(Beginning of INFORMATION PROVIDED)

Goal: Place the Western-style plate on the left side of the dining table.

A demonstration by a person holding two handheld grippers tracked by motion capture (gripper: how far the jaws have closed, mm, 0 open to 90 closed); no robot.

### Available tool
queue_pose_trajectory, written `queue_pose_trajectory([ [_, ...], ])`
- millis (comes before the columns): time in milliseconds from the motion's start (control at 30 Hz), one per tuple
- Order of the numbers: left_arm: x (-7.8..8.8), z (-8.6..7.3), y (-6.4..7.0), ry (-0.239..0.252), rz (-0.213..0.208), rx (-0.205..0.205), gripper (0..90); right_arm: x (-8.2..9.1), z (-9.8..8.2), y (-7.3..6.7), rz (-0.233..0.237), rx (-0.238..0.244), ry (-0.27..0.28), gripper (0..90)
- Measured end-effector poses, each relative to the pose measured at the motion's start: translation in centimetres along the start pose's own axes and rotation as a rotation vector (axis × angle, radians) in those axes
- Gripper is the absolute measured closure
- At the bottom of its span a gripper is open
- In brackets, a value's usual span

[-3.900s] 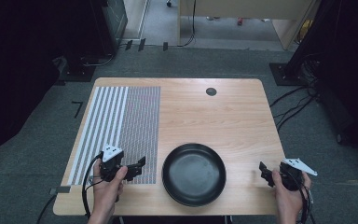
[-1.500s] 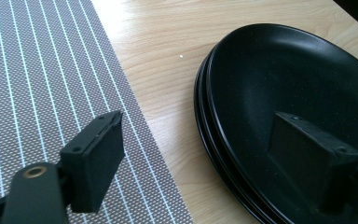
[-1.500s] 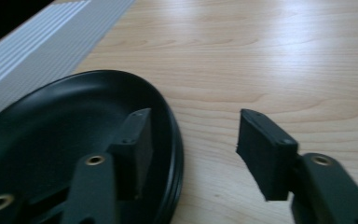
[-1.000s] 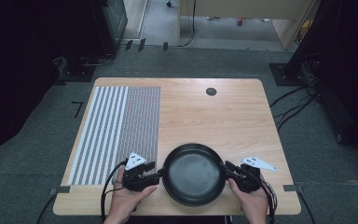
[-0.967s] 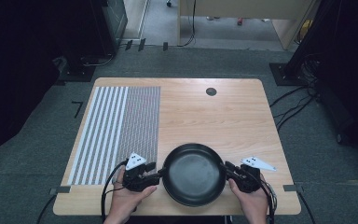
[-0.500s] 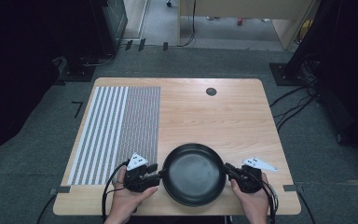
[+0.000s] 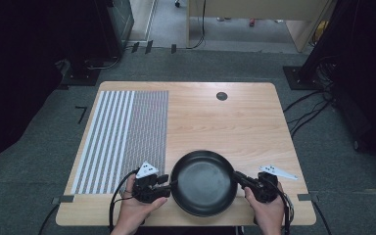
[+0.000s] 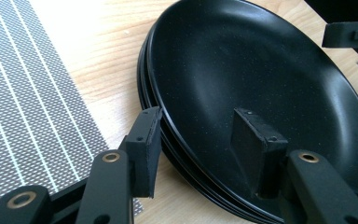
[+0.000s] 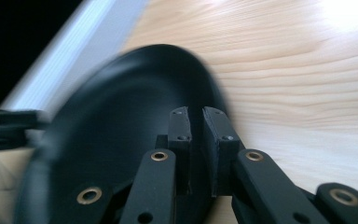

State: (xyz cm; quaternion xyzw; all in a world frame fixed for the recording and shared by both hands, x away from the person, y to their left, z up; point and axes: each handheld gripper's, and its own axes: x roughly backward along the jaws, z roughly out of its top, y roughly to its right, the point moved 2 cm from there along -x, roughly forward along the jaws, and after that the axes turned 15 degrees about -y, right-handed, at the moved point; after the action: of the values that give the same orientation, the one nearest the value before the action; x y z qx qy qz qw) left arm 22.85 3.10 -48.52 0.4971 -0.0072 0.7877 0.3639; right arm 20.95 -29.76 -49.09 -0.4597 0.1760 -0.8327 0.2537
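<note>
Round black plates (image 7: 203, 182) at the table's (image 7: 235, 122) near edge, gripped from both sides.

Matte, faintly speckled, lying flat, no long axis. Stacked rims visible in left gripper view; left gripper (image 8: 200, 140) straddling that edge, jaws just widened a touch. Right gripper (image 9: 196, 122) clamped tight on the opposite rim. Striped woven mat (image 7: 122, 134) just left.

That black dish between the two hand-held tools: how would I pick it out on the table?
Look at the wooden table, near edge, just right of the striped mat. The round black plate sits there; the left gripper view shows it tops a small stack. It is the one dark, glossy round thing between both grippers.
</note>
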Motion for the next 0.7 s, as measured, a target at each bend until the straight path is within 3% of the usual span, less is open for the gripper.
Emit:
queue_pose_trajectory([
  [133,-0.01,-0.03,0.07,0.000,-0.009,-0.001,52.6,-0.31,-0.11,-0.03,-0.031,0.014,0.000,81.4],
  [300,-0.17,-0.05,-0.07,-0.006,-0.007,0.003,52.1,0.09,-0.02,0.44,-0.064,-0.003,0.044,78.3],
  [367,-0.32,-0.09,-0.16,-0.013,0.002,0.006,52.0,0.05,-0.06,0.62,-0.086,-0.009,0.029,78.3],
  [433,-0.56,-0.18,-0.49,-0.032,0.039,0.027,51.6,-0.37,-0.22,0.71,-0.092,-0.011,0.005,78.4],
  [600,-0.67,-0.26,-0.77,-0.047,0.041,0.035,51.2,-0.81,-0.34,0.58,-0.104,-0.007,-0.011,82.7],
  [700,-0.79,-0.26,-0.75,-0.052,0.035,0.033,51.0,-0.73,-0.43,0.69,-0.096,-0.029,-0.009,84.4],
])
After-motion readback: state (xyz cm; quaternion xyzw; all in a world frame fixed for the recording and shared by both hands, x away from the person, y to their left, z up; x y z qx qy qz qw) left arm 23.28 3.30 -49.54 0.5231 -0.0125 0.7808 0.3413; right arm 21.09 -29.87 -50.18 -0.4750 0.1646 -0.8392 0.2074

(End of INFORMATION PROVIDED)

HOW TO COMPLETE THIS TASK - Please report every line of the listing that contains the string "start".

ANSWER SPACE -
- millis (comes before the columns): time in milliseconds from the motion's start (control at 30 Hz), one per tuple
- Measured end-effector poses, each relative to the pose measured at the motion's start: translation in centimetres along the start pose's own axes and rotation as a rotation vector (axis × angle, radians) in those axes

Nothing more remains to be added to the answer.